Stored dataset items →

□ □ □ □ □ □ □

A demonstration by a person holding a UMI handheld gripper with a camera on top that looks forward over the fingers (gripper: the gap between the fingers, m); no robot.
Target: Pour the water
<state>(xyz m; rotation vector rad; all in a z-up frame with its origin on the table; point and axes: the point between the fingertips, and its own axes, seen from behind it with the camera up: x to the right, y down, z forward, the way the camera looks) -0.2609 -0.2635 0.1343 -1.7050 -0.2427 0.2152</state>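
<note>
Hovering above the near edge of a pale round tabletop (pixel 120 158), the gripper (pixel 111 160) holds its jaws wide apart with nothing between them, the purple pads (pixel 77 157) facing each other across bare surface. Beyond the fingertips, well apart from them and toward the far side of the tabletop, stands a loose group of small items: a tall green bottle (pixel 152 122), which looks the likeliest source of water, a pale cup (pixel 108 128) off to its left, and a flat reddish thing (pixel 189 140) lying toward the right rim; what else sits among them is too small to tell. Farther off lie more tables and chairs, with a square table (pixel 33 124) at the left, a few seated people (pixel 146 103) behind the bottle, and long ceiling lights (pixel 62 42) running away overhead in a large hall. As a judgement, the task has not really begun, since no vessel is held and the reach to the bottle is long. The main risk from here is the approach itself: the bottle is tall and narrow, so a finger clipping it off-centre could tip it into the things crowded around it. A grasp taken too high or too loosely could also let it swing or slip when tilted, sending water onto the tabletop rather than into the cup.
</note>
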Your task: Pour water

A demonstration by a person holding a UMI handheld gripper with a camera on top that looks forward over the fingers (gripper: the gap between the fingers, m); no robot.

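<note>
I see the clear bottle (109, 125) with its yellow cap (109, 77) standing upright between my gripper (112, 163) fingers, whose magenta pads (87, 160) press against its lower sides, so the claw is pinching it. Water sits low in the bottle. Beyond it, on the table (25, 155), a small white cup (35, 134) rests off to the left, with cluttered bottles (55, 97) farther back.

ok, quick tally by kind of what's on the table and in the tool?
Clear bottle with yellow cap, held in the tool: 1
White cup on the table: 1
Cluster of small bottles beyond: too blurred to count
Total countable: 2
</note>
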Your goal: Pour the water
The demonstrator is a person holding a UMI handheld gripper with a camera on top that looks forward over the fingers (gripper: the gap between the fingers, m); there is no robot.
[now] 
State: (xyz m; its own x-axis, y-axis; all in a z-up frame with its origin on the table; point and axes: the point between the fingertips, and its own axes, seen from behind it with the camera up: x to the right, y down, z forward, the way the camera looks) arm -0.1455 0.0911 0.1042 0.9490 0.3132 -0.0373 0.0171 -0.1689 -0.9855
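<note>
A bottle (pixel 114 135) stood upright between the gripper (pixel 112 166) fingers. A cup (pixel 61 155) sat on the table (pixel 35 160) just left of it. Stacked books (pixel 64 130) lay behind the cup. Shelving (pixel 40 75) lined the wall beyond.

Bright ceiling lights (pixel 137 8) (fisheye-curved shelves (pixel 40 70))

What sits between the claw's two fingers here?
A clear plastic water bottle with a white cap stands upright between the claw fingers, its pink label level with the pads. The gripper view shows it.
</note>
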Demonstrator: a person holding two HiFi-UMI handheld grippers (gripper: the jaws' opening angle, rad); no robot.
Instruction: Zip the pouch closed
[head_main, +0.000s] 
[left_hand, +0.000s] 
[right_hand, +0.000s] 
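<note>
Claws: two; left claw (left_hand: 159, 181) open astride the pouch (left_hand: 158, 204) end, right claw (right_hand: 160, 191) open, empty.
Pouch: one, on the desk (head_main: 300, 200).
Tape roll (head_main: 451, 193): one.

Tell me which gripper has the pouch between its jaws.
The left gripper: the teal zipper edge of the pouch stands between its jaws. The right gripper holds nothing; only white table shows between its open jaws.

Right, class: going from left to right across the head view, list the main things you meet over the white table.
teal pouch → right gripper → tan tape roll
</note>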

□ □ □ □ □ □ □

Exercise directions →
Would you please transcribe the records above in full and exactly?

Result below →
A demonstration by a person holding a UMI handheld gripper with a camera on top that looks forward over the fingers (gripper: the gap between the fingers, m); no robot.
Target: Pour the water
<state>(xyz m; rotation vector rad; all in a z-up frame with its origin on the table; point and axes: the point between the fingertips, and its own axes, seen from behind it with the camera up: x to the right, y down, z forward, the way the camera looks) -0.2609 -0.2635 0.1343 -1.7050 -0.2427 0.2152</state>
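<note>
Hovering above the near edge of a pale round tabletop (pixel 120 158), the gripper (pixel 111 160) holds its jaws wide apart with nothing between them, the purple pads (pixel 77 157) facing each other across bare surface. Beyond the fingertips, well apart from them and toward the far side of the tabletop, stands a loose group of small items: a tall green bottle (pixel 152 122), which looks the likeliest source of water, a pale cup (pixel 108 128) off to its left, and a flat reddish thing (pixel 189 140) lying toward the right rim; what else sits among them is too small to tell. Farther off lie more tables and chairs, with a square table (pixel 33 124) at the left, a few seated people (pixel 146 103) behind the bottle, and long ceiling lights (pixel 62 42) running away overhead in a large hall. As a judgement, the task has not really begun, since no vessel is held and the reach to the bottle is long. The main risk from here is the approach itself: the bottle is tall and narrow, so a finger clipping it off-centre could tip it into the things crowded around it. A grasp taken too high or too loosely could also let it swing or slip when tilted, sending water onto the tabletop rather than into the cup.
</note>
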Your task: Pour water

A demonstration by a person holding a UMI handheld gripper with a camera on top that looks forward over the fingers (gripper: the gap between the fingers, m); no robot.

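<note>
I see the clear bottle (109, 125) with its yellow cap (109, 77) standing upright between my gripper (112, 163) fingers, whose magenta pads (87, 160) press against its lower sides, so the claw is pinching it. Water sits low in the bottle. Beyond it, on the table (25, 155), a small white cup (35, 134) rests off to the left, with cluttered bottles (55, 97) farther back.

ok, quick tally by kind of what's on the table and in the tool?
Clear bottle with yellow cap, held in the tool: 1
White cup on the table: 1
Cluster of small bottles beyond: too blurred to count
Total countable: 2
</note>
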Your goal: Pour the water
The demonstrator is a person holding a UMI handheld gripper with a camera on top that looks forward over the fingers (gripper: the gap between the fingers, m); there is no robot.
[now] 
State: (xyz m; its own x-axis, y-axis; all in a z-up frame with its origin on the table; point and axes: the point between the fingertips, and its own axes, seen from behind it with the camera up: x to the right, y down, z forward, the way the camera looks) arm -0.1455 0.0911 0.1042 0.9490 0.3132 -0.0373 0.0171 -0.1689 -0.9855
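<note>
A bottle (pixel 114 135) stood upright between the gripper (pixel 112 166) fingers. A cup (pixel 61 155) sat on the table (pixel 35 160) just left of it. Stacked books (pixel 64 130) lay behind the cup. Shelving (pixel 40 75) lined the wall beyond.

Bright ceiling lights (pixel 137 8) (fisheye-curved shelves (pixel 40 70))

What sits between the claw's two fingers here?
A clear plastic water bottle with a white cap stands upright between the claw fingers, its pink label level with the pads. The gripper view shows it.
</note>
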Demonstrator: a person holding two HiFi-UMI handheld grippers (gripper: the jaws' opening angle, rad); no robot.
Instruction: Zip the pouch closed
[head_main, +0.000s] 
[left_hand, +0.000s] 
[right_hand, +0.000s] 
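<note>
Claws: two; left claw (left_hand: 159, 181) open astride the pouch (left_hand: 158, 204) end, right claw (right_hand: 160, 191) open, empty.
Pouch: one, on the desk (head_main: 300, 200).
Tape roll (head_main: 451, 193): one.

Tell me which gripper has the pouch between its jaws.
The left gripper: the teal zipper edge of the pouch stands between its jaws. The right gripper holds nothing; only white table shows between its open jaws.

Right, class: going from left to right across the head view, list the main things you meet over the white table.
teal pouch → right gripper → tan tape roll
</note>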

That is the complete output for this exercise.